In a note to clients, Joseph Incalcaterra and Maitreyi Das explain that while growth has been softer than expected in 2019 – with growth weighed down by low commodity prices and a slowdown in consumption – 2020 should see a stabilisation, with growth forecast to reach 5%, and 5.2% in 2021, driven mainly by infrastructure spending in the near term following the re-election of President Joko Widodo.
“We believe fixed investment will be the primary growth driver in 2020. Infrastructure spending is likely to increase as much as 30% from realized 2019 levels, and we estimate that as much as IDR650bn (c4% of GDP) in large-scale priority projects, including two massive oil refineries, are set to start construction in 2020. Additionally, Indonesia will start construction of a new capital city starting in 2021 at a cost of at least USD33bn. This will reinforce an already substantial pipeline of projects, and result in a prolonged multi-year investment cycle that will support growth.”

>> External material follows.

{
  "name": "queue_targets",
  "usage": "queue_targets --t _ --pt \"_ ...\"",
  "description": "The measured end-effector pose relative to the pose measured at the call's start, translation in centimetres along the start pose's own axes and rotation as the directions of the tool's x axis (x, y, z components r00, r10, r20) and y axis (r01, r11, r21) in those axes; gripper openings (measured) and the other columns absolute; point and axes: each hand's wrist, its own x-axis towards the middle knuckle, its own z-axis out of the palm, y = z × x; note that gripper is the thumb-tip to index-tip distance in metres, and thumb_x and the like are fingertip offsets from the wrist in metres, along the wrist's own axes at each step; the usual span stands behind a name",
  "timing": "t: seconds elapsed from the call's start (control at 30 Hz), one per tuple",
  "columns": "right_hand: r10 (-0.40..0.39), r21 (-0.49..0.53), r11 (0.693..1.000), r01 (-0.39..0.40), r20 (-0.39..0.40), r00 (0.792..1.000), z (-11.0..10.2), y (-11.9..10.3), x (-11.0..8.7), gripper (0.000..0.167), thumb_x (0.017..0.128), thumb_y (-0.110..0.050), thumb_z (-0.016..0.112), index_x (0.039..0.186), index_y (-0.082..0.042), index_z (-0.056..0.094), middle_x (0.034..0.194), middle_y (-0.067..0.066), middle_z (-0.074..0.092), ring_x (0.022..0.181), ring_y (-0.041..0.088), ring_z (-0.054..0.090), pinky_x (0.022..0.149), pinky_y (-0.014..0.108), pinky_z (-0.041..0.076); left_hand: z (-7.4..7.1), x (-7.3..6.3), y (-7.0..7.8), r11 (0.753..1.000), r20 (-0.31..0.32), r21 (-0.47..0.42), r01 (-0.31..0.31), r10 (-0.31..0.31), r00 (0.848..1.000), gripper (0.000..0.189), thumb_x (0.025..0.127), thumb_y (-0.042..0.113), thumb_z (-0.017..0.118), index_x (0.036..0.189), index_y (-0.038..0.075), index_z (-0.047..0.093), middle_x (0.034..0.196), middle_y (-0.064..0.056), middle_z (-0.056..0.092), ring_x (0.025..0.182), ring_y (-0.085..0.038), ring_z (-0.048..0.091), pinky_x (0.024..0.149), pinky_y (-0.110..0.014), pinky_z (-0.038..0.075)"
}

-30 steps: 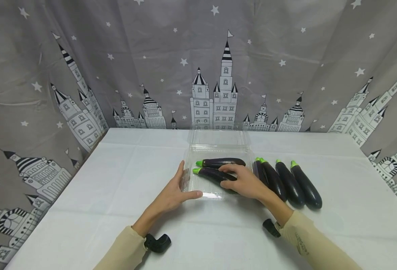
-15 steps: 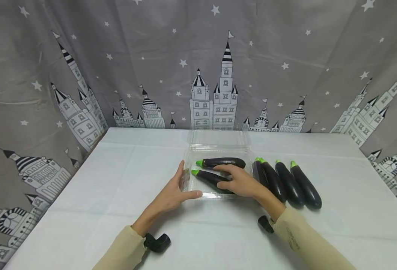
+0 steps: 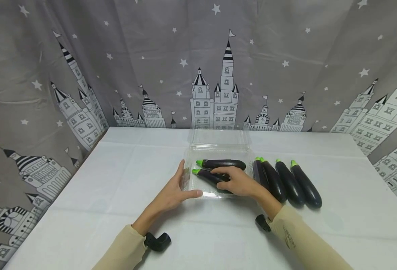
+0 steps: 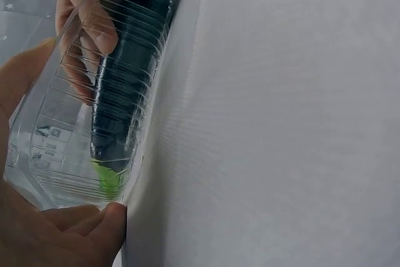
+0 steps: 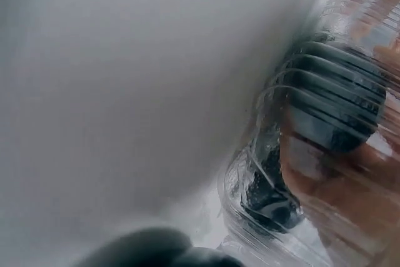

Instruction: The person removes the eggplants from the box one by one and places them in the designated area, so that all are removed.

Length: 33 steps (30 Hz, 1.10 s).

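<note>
A clear plastic clamshell container (image 3: 215,195) sits on the white table with its lid folded back. My left hand (image 3: 175,193) holds its left end, the thumb along the front wall and the fingers at the left side. My right hand (image 3: 237,182) is inside the container and grips the front eggplant (image 3: 205,176), covering its thick right end. Behind that lies another eggplant (image 3: 223,163), roughly parallel, with its green stem end also to the left. Through the clear wall in the left wrist view, the front eggplant (image 4: 122,104) shows with the right fingers (image 4: 100,29) against it.
Several more eggplants (image 3: 287,183) lie side by side just right of the container, stem ends away from me. The raised lid (image 3: 220,138) stands near the table's back edge. A grey curtain (image 3: 171,48) with castles and stars hangs behind.
My right hand has shifted a little to the left along the front eggplant, whose stem end has moved only slightly. The left hand has stayed at the container's left end.
</note>
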Motion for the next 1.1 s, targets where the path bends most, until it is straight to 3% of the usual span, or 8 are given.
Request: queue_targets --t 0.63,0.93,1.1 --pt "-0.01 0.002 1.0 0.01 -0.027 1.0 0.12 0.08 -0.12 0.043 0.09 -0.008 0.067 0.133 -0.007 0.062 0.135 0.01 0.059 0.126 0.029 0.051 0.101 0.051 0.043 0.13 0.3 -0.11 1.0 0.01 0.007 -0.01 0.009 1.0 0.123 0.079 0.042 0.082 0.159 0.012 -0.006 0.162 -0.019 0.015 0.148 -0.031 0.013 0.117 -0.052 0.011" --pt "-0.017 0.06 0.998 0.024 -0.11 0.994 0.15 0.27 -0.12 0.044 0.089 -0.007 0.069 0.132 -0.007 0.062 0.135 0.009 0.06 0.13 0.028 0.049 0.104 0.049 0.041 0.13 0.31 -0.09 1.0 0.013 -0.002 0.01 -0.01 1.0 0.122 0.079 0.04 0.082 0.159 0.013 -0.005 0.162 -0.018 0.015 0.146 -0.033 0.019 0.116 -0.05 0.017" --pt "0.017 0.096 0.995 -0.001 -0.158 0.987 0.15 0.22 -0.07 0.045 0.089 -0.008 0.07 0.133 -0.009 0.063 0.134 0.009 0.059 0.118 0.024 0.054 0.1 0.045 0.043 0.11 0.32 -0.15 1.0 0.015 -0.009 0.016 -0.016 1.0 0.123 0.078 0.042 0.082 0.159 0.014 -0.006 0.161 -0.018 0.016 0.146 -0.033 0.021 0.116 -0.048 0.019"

“However, for a more robust medium-term growth profile, an acceleration in reforms to attract more FDI is essential.”
On risks to growth, the HSBC economists highlighted the impact of large-scale infrastructure projects on the current accounts, which could further eat into the Central Bank’s capacity to ease rates further.
“There are risks to be mindful of in 2020. Due to the import-intensive nature of upcoming infrastructure projects, we expect capital goods imports to pick up sharply in 2020. This will likely result in a marginally wider current account deficit of 2.8% in 2020 and 2.9% in 2021 (2019f: 2.7%), offsetting improvement stemming from relatively subdued private consumption, lower oil prices, progress in using domestic biofuel, and improvement in the iron and steel trade balance.”
“The historically-wide current account deficit will limit the total amount of easing Bank Indonesia can deliver.”